### Task statement
Within the listing below, how many lines feature the word "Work"? Reply with only that number.

▬▬▬

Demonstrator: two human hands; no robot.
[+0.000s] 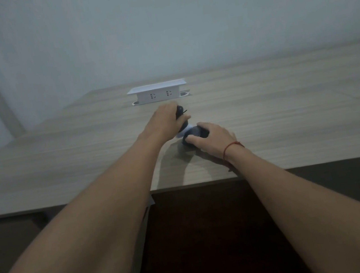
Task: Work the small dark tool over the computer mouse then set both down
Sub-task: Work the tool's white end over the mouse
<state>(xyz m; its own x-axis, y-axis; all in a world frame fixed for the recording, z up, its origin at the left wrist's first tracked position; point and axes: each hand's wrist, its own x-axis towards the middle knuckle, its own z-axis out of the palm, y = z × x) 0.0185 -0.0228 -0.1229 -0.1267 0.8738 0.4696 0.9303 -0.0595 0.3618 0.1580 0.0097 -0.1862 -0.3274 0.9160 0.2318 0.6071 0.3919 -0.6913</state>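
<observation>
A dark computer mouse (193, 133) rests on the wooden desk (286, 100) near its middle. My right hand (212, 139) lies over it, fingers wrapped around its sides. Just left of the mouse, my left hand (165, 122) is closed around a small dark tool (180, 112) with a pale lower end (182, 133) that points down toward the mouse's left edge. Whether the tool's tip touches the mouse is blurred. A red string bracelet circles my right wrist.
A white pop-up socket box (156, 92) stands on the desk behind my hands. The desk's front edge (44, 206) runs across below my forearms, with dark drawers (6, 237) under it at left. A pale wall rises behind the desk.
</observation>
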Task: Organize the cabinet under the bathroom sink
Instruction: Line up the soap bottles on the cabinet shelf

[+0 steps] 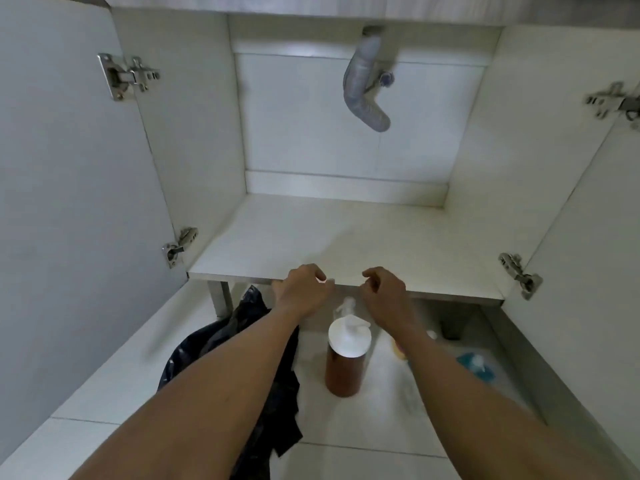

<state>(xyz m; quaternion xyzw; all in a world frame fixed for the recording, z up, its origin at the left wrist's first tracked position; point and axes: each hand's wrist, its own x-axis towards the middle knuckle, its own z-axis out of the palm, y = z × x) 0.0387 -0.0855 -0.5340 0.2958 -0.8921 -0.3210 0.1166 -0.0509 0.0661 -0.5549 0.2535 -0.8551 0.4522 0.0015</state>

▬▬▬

### Completed exercise
2